*BRIEF*: How do the lines below between the ones holding "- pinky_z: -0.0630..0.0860" and "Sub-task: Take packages", inclusive, read? Give them again exactly, with no other lines.

*PROVIDED ENTRIES*:

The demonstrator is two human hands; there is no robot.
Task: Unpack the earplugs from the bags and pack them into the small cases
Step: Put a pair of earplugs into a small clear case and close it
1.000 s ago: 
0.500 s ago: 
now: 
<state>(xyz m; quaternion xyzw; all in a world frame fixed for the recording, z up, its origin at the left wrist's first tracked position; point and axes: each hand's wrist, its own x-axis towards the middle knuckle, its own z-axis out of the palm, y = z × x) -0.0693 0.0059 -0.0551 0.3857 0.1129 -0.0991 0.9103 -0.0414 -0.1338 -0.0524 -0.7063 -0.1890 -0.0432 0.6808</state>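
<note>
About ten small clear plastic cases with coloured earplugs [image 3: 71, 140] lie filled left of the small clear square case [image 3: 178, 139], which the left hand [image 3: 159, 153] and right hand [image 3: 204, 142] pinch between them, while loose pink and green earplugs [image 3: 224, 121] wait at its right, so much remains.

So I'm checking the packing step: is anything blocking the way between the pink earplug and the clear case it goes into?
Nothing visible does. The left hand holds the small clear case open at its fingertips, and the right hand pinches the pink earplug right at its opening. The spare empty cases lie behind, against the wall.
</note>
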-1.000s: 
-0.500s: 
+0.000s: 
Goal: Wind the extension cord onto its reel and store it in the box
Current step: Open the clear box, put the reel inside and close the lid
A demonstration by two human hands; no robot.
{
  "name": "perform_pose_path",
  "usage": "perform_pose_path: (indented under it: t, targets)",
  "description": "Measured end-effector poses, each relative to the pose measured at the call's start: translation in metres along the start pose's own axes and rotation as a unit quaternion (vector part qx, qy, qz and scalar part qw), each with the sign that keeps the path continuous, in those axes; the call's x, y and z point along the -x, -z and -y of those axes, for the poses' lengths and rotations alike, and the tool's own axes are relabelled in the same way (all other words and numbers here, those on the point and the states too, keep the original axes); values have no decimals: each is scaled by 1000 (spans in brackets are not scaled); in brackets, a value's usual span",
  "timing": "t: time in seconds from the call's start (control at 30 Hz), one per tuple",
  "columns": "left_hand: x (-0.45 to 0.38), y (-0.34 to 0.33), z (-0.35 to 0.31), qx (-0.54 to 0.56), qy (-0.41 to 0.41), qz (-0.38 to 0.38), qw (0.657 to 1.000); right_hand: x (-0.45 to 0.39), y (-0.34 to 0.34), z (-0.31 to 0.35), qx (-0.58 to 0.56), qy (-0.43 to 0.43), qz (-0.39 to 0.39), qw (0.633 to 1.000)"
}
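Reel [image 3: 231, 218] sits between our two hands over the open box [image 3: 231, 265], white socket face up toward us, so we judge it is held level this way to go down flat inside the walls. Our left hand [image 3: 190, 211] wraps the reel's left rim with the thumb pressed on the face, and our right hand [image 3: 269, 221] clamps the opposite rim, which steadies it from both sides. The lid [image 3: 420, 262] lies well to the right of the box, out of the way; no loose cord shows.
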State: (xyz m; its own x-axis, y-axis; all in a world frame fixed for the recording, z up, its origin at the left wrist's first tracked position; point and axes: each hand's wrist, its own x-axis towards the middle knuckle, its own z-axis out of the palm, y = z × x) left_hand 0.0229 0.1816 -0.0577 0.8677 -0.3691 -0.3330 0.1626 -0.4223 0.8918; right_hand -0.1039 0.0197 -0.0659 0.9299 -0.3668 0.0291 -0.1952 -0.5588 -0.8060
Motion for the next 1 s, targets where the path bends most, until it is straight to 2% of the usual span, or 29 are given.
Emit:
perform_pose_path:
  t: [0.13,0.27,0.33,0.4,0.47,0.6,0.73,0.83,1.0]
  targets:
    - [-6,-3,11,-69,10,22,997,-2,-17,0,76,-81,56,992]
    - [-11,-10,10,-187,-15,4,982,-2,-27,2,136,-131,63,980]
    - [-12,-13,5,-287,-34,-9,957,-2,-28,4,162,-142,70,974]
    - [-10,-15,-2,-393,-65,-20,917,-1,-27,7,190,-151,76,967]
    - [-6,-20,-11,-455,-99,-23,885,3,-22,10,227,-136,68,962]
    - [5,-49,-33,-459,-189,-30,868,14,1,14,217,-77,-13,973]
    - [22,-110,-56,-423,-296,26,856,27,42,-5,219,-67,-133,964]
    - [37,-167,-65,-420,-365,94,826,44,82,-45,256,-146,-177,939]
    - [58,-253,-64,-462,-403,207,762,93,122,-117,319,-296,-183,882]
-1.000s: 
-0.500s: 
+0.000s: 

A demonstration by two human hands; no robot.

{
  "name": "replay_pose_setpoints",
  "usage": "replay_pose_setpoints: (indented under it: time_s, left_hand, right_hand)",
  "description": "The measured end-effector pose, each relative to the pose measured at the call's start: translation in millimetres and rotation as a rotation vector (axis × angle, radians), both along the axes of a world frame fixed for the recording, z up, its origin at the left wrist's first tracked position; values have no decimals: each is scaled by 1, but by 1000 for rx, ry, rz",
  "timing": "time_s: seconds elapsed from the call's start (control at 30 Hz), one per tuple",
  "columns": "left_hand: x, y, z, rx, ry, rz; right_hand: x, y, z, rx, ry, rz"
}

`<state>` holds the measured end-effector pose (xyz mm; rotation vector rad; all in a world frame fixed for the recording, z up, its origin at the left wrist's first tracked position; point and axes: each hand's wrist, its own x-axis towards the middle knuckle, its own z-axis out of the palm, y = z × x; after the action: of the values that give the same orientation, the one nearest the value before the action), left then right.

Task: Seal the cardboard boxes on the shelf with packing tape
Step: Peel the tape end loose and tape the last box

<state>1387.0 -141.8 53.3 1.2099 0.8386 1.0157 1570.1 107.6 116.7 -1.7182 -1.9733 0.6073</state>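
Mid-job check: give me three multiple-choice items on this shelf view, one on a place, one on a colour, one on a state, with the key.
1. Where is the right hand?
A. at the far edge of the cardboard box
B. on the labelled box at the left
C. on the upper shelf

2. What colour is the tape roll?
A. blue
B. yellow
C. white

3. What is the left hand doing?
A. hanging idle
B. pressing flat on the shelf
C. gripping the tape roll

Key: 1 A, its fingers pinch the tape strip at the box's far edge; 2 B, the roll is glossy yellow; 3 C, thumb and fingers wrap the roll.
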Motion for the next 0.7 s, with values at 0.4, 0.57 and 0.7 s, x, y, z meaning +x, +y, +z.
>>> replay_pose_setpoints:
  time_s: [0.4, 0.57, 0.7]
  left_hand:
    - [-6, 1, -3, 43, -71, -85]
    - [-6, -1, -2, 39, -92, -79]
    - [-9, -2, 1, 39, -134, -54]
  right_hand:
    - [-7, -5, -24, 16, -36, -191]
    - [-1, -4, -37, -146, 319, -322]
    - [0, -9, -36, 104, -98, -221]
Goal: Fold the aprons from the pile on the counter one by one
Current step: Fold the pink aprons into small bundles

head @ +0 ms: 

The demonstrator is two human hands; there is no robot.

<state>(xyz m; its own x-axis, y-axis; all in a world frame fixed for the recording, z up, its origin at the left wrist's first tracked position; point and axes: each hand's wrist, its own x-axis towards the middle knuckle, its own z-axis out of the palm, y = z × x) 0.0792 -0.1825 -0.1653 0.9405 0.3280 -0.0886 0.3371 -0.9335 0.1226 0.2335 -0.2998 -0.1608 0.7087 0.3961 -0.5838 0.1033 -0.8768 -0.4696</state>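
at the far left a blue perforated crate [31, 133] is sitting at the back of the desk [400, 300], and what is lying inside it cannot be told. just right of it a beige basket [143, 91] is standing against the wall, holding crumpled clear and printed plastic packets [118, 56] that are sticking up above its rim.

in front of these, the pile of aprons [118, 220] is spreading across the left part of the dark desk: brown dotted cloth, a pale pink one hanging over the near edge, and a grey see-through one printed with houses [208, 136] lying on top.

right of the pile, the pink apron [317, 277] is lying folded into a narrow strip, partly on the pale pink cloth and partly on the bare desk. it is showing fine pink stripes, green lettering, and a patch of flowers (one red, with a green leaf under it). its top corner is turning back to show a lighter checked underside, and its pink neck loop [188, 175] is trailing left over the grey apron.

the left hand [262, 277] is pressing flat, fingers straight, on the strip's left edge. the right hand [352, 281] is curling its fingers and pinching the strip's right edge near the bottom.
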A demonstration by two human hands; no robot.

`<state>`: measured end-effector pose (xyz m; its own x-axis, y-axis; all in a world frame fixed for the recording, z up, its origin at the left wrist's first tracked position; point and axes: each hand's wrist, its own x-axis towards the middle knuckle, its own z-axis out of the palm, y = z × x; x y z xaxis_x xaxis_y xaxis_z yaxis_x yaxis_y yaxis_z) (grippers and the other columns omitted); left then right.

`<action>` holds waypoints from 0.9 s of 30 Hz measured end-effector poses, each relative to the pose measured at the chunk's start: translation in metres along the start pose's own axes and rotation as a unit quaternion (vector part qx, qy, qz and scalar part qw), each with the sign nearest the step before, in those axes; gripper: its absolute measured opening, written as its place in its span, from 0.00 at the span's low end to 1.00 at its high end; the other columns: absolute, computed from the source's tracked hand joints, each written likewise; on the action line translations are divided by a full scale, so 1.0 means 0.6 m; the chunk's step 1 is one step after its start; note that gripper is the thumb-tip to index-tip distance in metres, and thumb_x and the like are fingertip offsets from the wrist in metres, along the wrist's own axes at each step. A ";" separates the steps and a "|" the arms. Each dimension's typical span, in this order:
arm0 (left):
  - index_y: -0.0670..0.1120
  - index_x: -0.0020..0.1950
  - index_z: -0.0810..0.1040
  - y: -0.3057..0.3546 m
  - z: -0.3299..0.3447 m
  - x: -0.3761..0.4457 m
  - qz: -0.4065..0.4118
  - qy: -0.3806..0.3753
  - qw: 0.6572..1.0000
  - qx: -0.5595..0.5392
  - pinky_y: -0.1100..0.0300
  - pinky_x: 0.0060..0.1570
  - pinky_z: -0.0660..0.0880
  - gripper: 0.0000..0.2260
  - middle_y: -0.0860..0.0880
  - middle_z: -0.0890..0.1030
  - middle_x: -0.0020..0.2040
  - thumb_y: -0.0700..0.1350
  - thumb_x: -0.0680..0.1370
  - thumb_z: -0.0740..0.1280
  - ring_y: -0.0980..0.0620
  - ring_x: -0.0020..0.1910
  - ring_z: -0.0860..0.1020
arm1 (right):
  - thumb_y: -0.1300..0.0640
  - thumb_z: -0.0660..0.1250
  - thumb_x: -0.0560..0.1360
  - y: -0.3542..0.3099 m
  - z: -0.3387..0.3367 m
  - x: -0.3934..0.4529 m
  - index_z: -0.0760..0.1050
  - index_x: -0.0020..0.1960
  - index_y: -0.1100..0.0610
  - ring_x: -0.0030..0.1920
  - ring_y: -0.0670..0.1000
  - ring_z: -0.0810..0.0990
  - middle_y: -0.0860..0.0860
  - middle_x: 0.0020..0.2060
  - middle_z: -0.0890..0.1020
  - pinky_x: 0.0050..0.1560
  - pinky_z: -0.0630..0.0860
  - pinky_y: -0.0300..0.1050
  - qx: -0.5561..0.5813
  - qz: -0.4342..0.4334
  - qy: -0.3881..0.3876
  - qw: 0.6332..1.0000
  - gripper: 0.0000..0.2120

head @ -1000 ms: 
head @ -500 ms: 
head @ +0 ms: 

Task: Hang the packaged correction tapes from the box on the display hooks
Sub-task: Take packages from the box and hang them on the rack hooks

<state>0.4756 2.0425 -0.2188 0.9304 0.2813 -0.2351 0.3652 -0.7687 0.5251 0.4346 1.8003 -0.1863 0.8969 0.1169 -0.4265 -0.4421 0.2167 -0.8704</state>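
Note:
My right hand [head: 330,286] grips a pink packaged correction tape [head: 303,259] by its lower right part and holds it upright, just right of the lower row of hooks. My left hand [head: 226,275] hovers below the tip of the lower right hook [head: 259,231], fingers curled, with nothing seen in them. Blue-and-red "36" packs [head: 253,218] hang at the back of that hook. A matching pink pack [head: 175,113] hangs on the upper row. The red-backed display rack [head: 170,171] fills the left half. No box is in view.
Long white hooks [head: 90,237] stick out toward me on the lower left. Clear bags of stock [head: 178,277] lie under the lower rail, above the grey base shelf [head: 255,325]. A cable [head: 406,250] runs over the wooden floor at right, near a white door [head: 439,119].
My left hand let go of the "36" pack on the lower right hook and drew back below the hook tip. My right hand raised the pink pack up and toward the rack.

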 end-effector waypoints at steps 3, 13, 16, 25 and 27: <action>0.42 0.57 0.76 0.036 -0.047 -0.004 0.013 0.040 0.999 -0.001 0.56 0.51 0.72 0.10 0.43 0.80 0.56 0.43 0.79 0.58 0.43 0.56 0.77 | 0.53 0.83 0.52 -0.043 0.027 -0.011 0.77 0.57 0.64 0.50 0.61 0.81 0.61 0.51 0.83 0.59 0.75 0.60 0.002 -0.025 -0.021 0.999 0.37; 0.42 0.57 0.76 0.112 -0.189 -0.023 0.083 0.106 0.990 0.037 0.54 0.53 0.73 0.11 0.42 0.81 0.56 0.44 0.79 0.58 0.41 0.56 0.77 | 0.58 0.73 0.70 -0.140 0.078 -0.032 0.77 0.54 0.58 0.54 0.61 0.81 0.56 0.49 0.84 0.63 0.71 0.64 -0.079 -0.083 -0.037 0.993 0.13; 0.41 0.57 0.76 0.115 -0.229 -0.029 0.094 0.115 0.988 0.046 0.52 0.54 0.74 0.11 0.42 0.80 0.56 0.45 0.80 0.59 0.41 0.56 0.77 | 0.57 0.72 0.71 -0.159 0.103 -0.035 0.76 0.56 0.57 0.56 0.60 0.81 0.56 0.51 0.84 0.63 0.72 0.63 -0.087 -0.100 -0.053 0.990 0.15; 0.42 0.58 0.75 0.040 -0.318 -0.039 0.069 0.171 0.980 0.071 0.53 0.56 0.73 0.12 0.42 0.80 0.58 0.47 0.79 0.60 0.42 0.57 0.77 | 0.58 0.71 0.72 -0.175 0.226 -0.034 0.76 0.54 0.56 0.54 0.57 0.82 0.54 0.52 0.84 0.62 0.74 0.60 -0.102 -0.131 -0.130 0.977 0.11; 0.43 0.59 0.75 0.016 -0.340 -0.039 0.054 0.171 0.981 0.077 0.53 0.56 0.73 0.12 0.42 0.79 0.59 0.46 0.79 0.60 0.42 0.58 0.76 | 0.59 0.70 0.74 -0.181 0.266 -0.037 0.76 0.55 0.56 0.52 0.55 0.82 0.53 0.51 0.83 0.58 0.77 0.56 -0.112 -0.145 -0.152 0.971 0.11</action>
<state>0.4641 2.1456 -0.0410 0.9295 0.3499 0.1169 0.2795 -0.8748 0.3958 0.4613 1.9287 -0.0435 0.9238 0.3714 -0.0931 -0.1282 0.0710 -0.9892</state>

*EXPECTED OUTPUT*:
  - pinky_z: -0.0630..0.0860
  - pinky_y: -0.0300..0.1050
  - qx: -0.5561..0.5813
  - qz: -0.4342..0.4334
  - qy: -0.3881..0.3876
  - qw: 0.6332..1.0000
  - gripper: 0.0000..0.2120

head @ -1000 ms: 
head @ -500 ms: 
head @ +0 ms: 

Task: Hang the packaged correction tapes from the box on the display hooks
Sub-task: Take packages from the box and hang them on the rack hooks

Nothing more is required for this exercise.